Co gorsza, po serii artykułów „dokształcających”, klienci oczekują „innowacyjności” ale takiej jaką proponują ich konkurenci. Najlepiej gdyby zrobić coś co wyróżnia i wyprzeda o lata świetlne konkurencje, ale zrobione tak jak już jest zrobione przez innych. Jeśli zastanawiasz się o co chodzi w poprzednim zdaniu, pocieszę cię – ja też tego nie rozumiem. Stąd biorą się te dziwne polecenia
proszę nic nie zmieniać ale zrobić żeby wyglądało inaczej/lepiej
Kwadratura koła, paranoja i paragraf 22 … można się śmiać, chyba że ma się ambicje robić coś na poziomie. A wszystkie te bzdury są bronione argumentem „intuicja”, który sam często też używam. Powoli jednak zaczynam odczuwać że słowo „intuicja”, w odniesieniu do projektowania interface, nie niesie za sobą żadnej wartości. Słowo „intuicja” obecnie jest jednoznaczne z „przyzwyczajeniem” i bardzo bliskie stagnacji, bylejakości.

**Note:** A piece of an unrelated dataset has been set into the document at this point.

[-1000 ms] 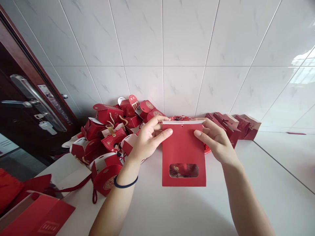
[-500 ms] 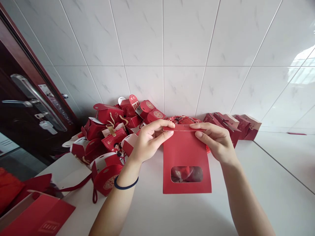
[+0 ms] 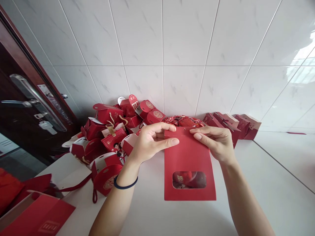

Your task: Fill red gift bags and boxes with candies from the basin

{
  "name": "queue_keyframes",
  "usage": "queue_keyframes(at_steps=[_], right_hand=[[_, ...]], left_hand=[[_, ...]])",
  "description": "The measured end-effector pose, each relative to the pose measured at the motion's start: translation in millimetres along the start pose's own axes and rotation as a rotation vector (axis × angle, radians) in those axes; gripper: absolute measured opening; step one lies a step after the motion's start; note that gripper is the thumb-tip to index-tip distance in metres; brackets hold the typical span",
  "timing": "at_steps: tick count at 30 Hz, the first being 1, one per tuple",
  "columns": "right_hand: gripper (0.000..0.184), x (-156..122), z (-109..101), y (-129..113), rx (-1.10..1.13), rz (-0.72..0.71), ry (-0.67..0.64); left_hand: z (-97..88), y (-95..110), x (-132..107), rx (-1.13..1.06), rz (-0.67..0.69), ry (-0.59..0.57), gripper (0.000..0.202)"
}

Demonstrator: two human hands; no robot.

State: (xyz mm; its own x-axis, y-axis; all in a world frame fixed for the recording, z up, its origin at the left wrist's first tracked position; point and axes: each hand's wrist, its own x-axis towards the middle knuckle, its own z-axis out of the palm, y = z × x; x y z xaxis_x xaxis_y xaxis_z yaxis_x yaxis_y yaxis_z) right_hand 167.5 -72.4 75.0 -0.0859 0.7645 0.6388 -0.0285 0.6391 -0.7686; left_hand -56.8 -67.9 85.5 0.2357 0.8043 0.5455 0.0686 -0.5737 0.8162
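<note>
A flat red paper bag (image 3: 189, 157) with a clear oval window stands upright on the white counter (image 3: 172, 216), red wrapped sweets showing through the window. My left hand (image 3: 150, 141) pinches the bag's top left corner, thumb in front and fingers over the folded top. My right hand (image 3: 216, 141) pinches the top right corner the same way. The top flap lies folded down against the bag's front. A dark band circles my left wrist.
A heap of red gift boxes (image 3: 115, 131) lies to the left by the wall. More folded red bags (image 3: 233, 124) lean at the right. A plate of red sweets (image 3: 184, 120) sits behind the bag. A dark door with a metal handle (image 3: 31, 98) stands at the left.
The white-lined top flap, upright a second ago, has been folded forward and pressed flat. The bag has slid slightly nearer and to the right.
</note>
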Motion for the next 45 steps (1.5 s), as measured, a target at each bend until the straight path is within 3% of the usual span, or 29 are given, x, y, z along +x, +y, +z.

Intuicyjność nie może być celem sama dla siebie. W obecnym rozumieniu tego słowa, dla projektów już wdrożonych stosowanie się do tej zasady oznacza kompletny zakaz zmian interface. Dla nowych projektów nakaz robienia kopii z istniejących rozwiązań.
Przykładowo jeśli user przyzwyczai się do konkretnego przycisku z iOS 3 to nie powinniśmy go już nigdy zmienić – dla niego jest intuicyjny (znany) … tylko że dla nowych użytkowników nie koniecznie będzie sexy.
W moim rozumieniu słowa „intuicja”, jest wyobrażenie że użytkownik bez zbędnego zastanawiania się nad znaczeniem elementu będzie wiedział jak wykonać jakieś działanie. Nie ma jednak w tym miejscu mowy o opieranie się jedynie na sprawdzonych schematach. Można zrobić coś intuicyjnego, ale nie wykorzystywanego nigdzie, albo w „ten” sposób.
Dobrym przykładem jest aplikacja Tinder – swipe znany, ale wykorzystany do polubienia albo odrzucenia, dał nową jakość i jest w użyciu intuicyjny. I tak poproszę traktować „intuicyjność”.